### How to complete this task
Below this line is a listing that includes pictures. Copy exactly, and only, the lines from the one containing "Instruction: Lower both" through the one containing "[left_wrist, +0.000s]"; the pictures do not go in the copy.

### Data excerpt
---------------

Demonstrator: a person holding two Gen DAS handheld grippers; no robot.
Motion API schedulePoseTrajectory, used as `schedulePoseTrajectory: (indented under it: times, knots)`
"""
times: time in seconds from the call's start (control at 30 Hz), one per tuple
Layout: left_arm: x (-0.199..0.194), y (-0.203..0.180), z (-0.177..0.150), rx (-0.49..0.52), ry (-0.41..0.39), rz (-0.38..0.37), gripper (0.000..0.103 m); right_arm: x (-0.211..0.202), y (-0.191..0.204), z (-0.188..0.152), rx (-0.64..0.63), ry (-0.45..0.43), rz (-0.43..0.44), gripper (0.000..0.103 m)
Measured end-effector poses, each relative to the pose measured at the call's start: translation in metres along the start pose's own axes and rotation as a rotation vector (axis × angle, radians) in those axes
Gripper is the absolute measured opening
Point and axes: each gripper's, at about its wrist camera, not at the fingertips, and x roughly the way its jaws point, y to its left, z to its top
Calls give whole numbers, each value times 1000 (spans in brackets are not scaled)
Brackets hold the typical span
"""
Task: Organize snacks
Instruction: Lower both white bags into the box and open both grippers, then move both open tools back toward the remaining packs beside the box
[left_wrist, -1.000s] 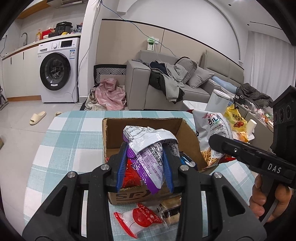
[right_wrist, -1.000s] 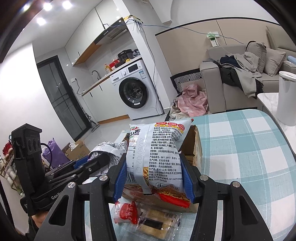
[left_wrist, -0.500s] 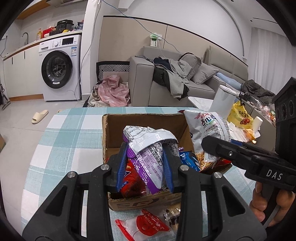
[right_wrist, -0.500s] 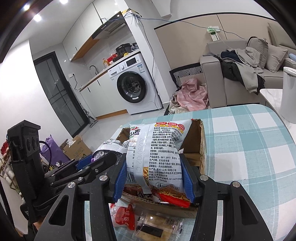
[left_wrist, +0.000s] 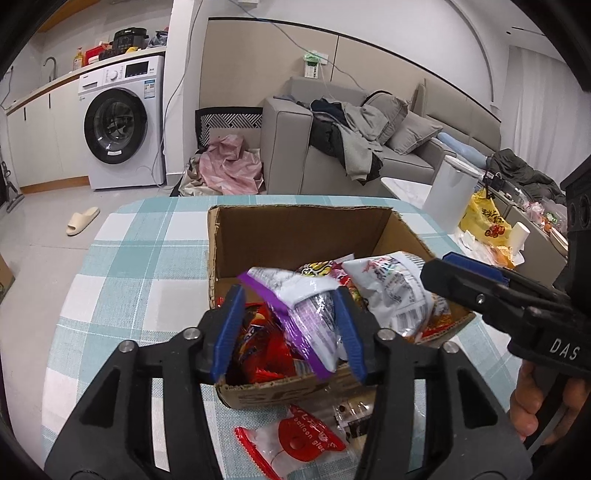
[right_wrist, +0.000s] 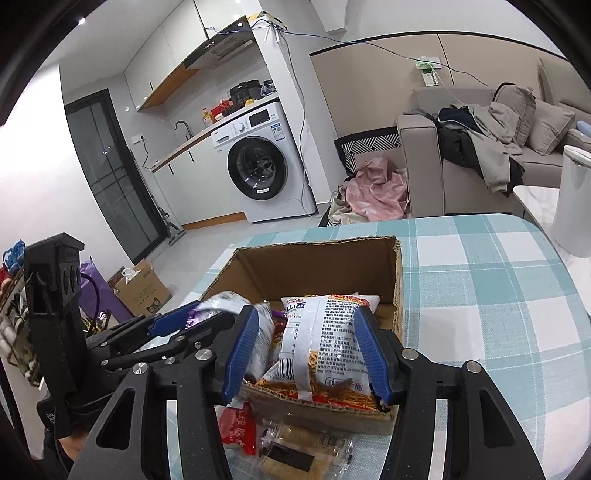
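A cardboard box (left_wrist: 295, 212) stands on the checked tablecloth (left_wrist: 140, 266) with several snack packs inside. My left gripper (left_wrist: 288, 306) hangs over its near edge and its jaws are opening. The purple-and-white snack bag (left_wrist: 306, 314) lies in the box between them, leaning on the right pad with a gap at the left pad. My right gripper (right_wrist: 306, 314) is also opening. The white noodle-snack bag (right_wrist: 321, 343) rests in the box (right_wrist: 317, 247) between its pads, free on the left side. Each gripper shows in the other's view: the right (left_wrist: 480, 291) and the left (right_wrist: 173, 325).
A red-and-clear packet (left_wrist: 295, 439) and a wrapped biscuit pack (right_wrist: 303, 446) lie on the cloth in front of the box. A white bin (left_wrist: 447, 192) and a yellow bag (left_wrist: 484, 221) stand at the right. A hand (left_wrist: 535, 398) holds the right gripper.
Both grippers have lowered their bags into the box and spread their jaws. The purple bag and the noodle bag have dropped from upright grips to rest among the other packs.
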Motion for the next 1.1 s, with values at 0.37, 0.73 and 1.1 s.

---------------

### Exercise solution
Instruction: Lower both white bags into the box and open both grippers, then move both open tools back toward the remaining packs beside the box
[left_wrist, -1.000s] 
[right_wrist, -1.000s] 
[left_wrist, -0.500s] 
[right_wrist, -0.500s] 
[left_wrist, +0.000s] 

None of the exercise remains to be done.